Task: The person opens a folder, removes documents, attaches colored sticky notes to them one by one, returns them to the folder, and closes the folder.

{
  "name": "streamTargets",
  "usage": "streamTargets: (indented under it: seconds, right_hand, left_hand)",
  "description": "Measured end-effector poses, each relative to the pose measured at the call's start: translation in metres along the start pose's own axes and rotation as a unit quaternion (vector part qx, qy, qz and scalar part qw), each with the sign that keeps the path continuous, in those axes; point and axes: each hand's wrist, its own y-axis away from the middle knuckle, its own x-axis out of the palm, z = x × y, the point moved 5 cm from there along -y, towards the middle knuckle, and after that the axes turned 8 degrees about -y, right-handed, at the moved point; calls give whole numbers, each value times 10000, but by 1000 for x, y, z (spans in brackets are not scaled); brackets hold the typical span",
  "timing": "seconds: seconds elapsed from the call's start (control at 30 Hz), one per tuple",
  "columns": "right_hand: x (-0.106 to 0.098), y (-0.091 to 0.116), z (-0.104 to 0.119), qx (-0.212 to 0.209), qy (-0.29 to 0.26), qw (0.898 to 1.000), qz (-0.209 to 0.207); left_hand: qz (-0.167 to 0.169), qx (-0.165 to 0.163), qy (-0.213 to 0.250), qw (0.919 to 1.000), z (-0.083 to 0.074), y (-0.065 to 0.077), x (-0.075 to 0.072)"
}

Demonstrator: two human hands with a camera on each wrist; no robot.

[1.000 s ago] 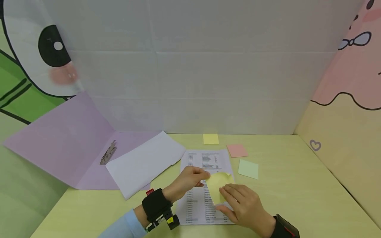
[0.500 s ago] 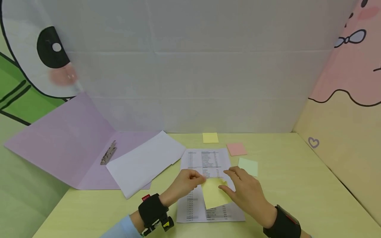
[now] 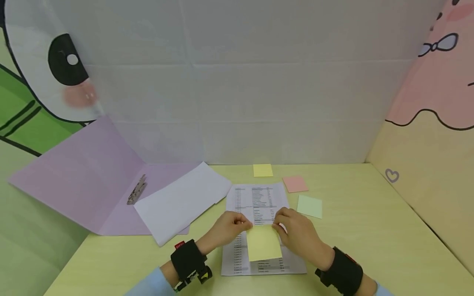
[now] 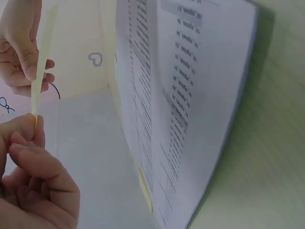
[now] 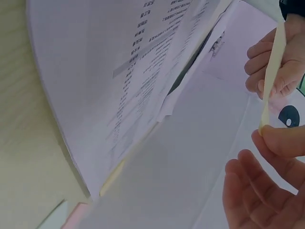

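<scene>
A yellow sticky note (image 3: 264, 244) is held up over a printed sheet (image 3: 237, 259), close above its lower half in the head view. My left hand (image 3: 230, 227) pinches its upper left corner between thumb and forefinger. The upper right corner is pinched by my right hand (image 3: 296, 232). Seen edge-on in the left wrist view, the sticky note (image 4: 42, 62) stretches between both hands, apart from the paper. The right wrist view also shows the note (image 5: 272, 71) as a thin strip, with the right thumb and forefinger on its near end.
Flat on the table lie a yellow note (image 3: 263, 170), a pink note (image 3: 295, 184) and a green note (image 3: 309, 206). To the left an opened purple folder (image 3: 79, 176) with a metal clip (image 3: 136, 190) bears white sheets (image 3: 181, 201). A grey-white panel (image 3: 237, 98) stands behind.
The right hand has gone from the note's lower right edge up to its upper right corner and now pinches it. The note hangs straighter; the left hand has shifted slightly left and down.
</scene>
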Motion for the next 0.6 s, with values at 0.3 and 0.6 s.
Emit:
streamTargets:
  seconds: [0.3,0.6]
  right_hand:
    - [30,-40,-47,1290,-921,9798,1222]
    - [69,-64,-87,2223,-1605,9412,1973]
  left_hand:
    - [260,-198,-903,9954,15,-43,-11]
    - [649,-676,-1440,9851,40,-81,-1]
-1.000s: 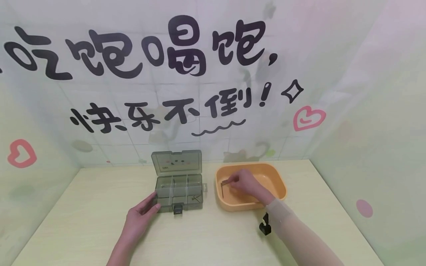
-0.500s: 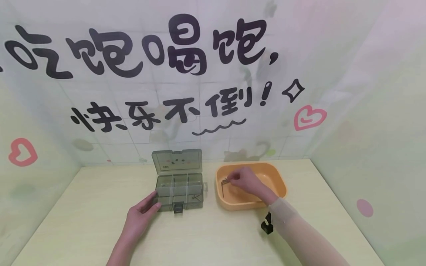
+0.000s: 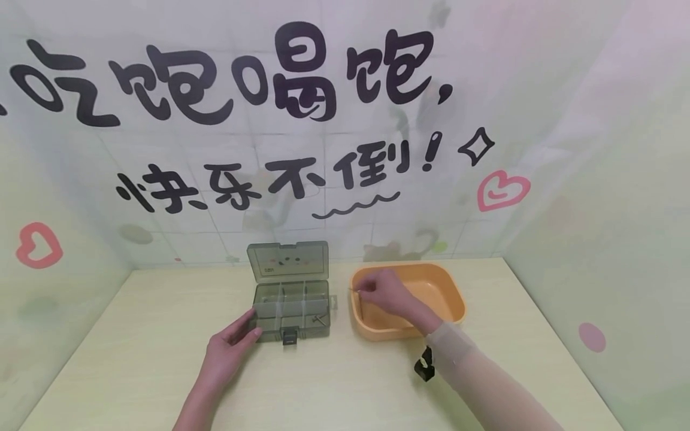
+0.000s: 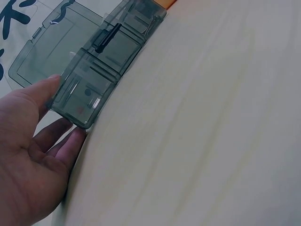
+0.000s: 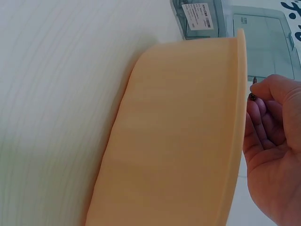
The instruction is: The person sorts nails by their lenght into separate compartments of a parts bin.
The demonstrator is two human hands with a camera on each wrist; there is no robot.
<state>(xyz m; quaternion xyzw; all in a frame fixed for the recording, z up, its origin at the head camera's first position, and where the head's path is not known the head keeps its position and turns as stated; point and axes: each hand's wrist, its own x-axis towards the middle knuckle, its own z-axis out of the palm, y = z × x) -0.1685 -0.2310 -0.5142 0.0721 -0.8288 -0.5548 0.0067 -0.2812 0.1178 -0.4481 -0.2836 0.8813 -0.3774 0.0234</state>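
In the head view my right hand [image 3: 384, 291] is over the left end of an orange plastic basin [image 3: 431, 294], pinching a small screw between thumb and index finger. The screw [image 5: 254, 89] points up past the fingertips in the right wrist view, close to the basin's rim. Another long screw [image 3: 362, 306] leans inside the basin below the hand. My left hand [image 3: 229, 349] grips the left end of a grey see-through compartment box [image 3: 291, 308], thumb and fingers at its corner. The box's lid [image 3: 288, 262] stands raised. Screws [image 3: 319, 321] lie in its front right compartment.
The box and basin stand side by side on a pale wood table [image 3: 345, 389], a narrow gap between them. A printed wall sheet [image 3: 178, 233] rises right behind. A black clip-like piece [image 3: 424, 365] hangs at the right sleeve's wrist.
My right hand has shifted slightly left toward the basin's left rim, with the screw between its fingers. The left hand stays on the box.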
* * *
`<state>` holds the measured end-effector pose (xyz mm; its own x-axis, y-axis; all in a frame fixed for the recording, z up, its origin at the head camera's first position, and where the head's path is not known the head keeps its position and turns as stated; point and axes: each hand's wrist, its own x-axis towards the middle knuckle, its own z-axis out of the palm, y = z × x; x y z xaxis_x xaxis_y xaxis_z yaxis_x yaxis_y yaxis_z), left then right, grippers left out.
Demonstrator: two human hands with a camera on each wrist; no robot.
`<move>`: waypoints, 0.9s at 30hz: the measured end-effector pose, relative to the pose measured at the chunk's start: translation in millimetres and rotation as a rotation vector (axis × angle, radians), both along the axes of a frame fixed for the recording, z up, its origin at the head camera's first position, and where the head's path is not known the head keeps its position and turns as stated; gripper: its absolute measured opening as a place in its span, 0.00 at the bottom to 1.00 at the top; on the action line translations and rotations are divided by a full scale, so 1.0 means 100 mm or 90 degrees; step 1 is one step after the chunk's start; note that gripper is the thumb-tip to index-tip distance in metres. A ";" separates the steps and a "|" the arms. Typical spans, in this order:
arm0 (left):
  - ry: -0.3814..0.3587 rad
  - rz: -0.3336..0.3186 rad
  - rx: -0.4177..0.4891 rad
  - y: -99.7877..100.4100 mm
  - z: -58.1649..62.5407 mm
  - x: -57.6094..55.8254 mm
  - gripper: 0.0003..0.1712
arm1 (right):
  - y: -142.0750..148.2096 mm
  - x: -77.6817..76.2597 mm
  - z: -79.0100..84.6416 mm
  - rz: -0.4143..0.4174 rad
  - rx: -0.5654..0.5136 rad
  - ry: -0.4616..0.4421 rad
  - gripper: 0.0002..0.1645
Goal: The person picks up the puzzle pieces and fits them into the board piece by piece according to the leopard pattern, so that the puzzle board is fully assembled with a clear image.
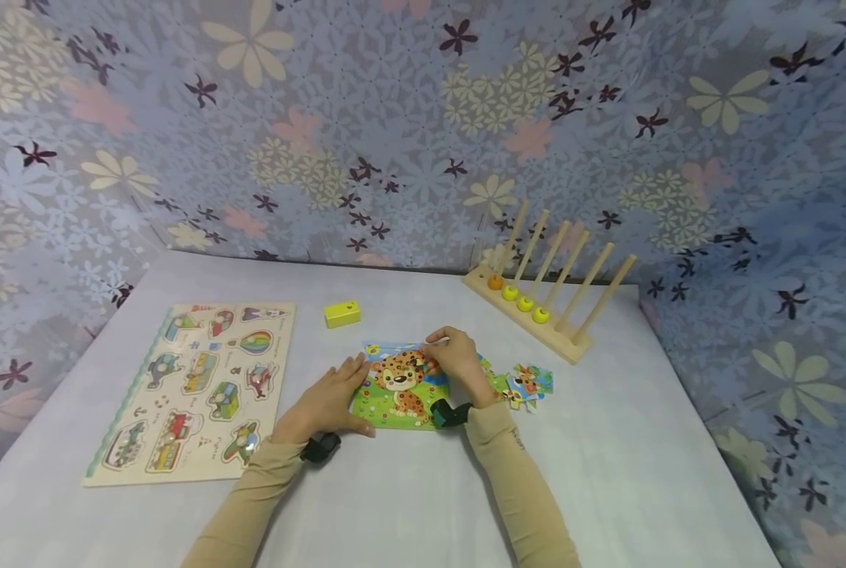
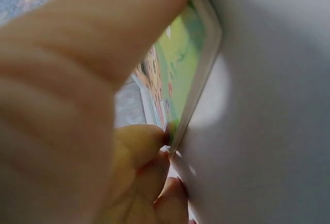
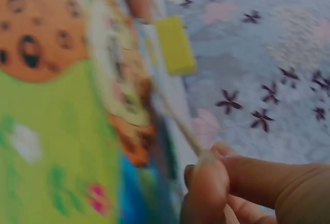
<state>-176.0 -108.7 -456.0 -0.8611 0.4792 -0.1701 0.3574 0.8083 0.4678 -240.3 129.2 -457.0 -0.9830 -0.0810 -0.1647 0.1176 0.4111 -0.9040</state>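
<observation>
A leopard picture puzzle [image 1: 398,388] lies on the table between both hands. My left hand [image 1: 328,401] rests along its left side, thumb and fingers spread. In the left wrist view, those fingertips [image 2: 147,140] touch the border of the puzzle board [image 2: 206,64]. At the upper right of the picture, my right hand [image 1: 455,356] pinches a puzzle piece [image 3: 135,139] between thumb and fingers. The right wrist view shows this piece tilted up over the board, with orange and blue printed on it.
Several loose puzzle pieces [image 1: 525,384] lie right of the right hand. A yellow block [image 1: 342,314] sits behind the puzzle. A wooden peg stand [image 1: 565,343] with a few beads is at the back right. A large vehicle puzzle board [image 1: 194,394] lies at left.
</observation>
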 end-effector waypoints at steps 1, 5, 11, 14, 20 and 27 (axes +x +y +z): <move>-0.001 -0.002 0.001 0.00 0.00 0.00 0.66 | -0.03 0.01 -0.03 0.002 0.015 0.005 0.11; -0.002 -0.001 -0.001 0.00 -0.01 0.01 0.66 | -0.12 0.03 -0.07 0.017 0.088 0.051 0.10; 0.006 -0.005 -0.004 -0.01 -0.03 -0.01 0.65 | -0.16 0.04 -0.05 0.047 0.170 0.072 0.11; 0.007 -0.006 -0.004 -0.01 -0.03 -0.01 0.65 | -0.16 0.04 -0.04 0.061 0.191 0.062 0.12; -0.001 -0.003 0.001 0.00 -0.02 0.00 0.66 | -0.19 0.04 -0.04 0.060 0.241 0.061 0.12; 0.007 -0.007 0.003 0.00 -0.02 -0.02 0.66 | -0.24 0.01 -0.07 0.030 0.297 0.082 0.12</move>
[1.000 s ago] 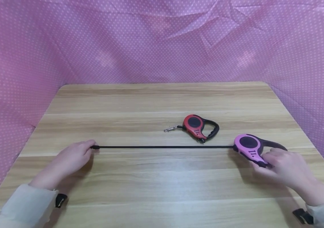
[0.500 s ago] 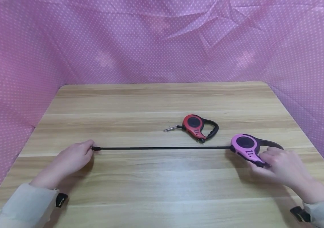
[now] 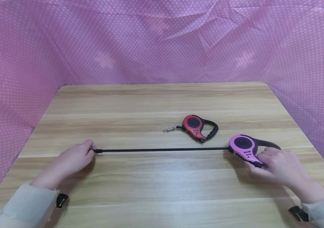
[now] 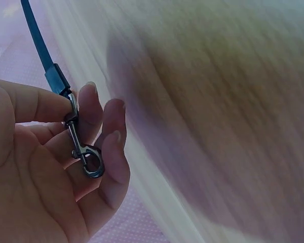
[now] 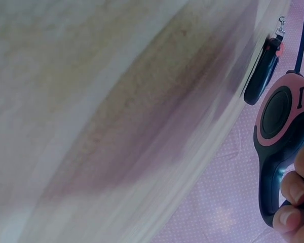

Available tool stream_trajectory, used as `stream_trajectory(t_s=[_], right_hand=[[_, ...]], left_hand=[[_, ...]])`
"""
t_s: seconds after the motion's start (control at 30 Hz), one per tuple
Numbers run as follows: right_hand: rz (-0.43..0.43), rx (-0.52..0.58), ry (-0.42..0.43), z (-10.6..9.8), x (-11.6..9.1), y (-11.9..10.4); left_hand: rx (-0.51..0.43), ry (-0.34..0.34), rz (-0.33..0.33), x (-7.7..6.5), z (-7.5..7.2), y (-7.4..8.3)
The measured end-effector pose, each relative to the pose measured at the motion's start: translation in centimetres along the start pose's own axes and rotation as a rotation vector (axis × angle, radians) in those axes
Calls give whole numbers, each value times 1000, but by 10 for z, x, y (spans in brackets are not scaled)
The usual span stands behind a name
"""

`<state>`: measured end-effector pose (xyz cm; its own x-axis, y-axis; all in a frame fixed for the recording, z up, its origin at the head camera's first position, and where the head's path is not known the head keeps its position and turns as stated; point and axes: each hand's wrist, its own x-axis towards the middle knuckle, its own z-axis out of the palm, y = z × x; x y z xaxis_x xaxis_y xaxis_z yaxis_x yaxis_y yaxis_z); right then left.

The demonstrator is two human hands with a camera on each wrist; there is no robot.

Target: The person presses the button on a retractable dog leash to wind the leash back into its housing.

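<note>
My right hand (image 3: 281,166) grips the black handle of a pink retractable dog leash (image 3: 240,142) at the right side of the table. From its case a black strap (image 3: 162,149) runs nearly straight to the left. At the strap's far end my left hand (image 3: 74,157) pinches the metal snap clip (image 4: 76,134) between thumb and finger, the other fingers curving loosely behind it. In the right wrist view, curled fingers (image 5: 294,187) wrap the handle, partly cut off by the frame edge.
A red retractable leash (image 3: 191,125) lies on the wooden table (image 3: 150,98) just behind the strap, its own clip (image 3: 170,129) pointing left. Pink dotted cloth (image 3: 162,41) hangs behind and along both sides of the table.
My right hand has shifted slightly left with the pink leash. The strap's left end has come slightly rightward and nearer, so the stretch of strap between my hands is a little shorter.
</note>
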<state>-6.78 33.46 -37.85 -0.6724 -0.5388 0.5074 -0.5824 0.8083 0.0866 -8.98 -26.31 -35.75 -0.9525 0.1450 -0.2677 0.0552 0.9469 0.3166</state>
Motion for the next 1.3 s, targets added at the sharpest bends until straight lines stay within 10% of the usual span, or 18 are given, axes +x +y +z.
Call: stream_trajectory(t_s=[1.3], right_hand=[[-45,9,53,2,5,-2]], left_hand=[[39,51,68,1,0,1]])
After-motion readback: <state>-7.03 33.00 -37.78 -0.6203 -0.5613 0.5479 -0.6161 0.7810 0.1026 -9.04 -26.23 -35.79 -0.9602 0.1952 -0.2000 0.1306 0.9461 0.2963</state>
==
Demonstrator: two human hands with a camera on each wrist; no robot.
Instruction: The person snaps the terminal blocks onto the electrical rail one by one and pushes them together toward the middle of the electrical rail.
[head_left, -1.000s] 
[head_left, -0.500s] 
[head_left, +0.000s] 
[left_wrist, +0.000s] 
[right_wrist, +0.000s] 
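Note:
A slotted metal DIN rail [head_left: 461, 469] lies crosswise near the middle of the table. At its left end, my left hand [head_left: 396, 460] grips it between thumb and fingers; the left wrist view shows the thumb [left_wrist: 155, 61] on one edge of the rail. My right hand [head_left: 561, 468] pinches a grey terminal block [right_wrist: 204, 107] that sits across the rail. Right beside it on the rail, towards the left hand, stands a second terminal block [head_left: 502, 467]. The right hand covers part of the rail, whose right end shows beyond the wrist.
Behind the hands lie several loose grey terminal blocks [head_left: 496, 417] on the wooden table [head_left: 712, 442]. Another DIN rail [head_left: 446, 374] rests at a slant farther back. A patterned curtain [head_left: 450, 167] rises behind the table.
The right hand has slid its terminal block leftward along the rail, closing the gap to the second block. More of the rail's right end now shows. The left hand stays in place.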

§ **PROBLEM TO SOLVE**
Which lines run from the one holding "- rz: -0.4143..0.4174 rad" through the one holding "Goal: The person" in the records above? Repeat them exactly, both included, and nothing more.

§ **RESPONSE TO THE EXERCISE**
  - rz: -0.4143..0.4174 rad
  - rx: -0.5654..0.5136 rad
  - ry: -0.4616..0.4421 rad
  - gripper: 0.0002..0.1645
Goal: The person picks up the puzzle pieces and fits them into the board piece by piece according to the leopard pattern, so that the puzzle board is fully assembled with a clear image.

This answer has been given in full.